Krokodilstränen eines Senators?

In einer zivilisierten Gesellschaft gilt gewöhnlich die Unschuldsvermutung. Eine Person kann erst dann als Straftäter bezeichnet werden, wenn sie rechtskräftig verurteilt wurde. Bis dahin wird vom „mutmaßlichen Täter“ gesprochen.
Unter diesem Aspekt erscheint der folgende Aufruf des US-Senators John McCain sehr befremdlich:

Der einflussreiche US-Senator John McCain hat Präsident Barack Obama zum Militäreinsatz in Syrien aufgerufen. Nach dem mutmasslichen Giftgas-Einsatz in Syrien dürfe Washington nicht länger zögern.[1]

Quelle: Handelszeitung

Wenn es sich um einen „mutmaßlichen“ Giftgas-Einsatz handelt, dann ist noch nicht geklärt, ob die Information korrekt ist.
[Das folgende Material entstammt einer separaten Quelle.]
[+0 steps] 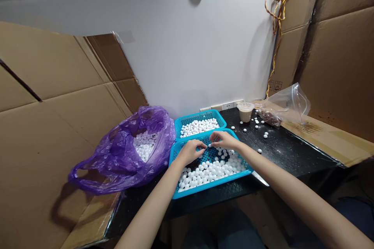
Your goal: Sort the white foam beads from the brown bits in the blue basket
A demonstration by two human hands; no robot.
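Observation:
My left hand [191, 151] is over the near blue basket [210, 184], its thumb and fingers pinched together around something too small to make out. Close beside it, my right hand [224, 140] has its fingertips closed on a small white ball [209, 145]. The two sets of fingertips nearly meet above the basket's far part, where the dark perforated bottom shows. Many loose white balls [201, 175] lie along the basket's near side and right end. Behind it, a second blue basket [184, 120] holds more white balls [200, 126].
At left, an open purple plastic bag [117, 151] holds white balls. A lidded cup [245, 113], a clear zip bag [288, 103] with brown bits and scattered white balls [265, 135] are at right. A flat pointed piece [260, 179] juts past the table edge. Cardboard [336, 58] flanks both sides.

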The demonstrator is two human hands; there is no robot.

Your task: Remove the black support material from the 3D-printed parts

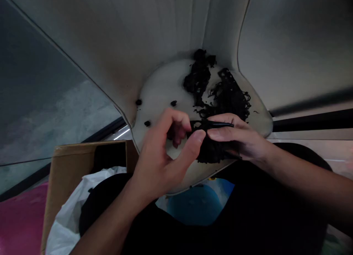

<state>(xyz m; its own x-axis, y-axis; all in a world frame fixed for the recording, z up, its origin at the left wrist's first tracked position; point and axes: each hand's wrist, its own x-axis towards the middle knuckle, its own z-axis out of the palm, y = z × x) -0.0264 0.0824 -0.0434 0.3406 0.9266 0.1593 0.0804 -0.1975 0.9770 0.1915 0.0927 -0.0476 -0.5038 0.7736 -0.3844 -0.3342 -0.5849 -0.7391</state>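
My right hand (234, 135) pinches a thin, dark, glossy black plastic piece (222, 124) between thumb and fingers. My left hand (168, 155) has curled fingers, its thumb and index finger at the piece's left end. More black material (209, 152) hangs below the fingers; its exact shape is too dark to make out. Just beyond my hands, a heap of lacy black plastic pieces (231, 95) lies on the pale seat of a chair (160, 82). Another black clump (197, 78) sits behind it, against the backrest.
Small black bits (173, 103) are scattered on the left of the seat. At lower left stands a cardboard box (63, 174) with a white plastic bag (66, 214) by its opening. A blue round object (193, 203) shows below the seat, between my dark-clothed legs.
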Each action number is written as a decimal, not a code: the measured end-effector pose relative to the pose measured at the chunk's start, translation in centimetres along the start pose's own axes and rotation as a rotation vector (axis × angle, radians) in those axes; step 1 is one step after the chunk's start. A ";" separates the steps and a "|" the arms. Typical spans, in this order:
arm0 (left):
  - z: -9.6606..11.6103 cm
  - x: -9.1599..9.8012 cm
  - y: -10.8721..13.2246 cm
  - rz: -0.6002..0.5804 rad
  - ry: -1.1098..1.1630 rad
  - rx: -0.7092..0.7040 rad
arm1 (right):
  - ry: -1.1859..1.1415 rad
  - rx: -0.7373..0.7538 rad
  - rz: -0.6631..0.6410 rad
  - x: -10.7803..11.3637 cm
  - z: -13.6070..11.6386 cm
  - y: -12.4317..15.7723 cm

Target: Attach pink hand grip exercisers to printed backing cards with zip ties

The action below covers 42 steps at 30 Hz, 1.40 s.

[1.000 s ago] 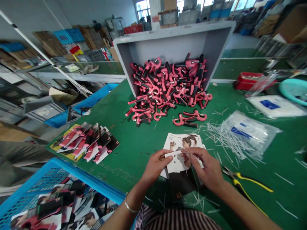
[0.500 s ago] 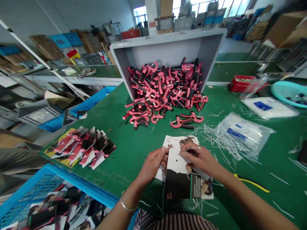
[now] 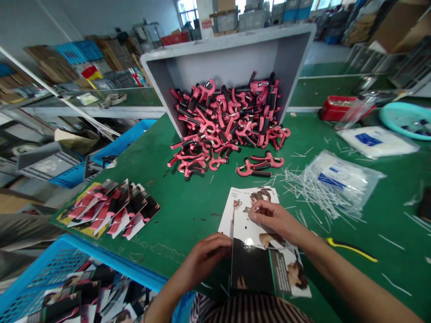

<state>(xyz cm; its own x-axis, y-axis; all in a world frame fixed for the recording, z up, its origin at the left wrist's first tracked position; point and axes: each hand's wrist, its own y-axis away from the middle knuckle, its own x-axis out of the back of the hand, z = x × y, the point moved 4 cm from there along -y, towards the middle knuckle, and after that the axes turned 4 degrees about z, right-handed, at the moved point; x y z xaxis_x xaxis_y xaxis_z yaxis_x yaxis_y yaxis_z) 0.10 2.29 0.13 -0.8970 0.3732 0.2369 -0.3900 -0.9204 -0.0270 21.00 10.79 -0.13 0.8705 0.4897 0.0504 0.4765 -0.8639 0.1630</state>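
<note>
From my remote head view, the work in hand appears to centre on a long printed paper card, white above and black below (image 3: 251, 264), lying at lower centre on the green-topped desk (image 3: 191, 211). Its long axis runs from the upper end, near frame centre, down toward the wearer, tilting slightly right. The right hand (image 3: 274, 220) rests narrowly pinched on the white panel; whether it holds anything small, I cannot tell. The left hand (image 3: 202, 260) lies curled beside the card's left edge, its grip unclear. In my judgement, the next move calls for clear access to that panel. A heap of pink-and-black hand grippers (image 3: 222, 121) fills the grey tray (image 3: 218, 58) at upper centre.
</note>
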 end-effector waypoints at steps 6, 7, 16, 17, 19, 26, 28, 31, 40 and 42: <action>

Die Täter sind also auch nichts „rechtskräftig verurteilt“. Der geforderte Militärschlag mit all seinen grausamen Konsequenzen ist somit als willkürliche Tat einzustufen. Zumal erhebliche Zweifel bestehen, ob die Nachricht vom Giftgaseinsatz tatsächlich so stimmt, wie sie bei uns berichtet wird. Bekanntlich stirbt die Wahrheit bereits vor dem Krieg. Es muss also damit gerechnet werden, dass mit der (verfälschten?) Nachricht von einem Giftgaseinsatz ein eigentlich ungerechtfertigter Krieg erst begründet und damit ermöglicht werden kann.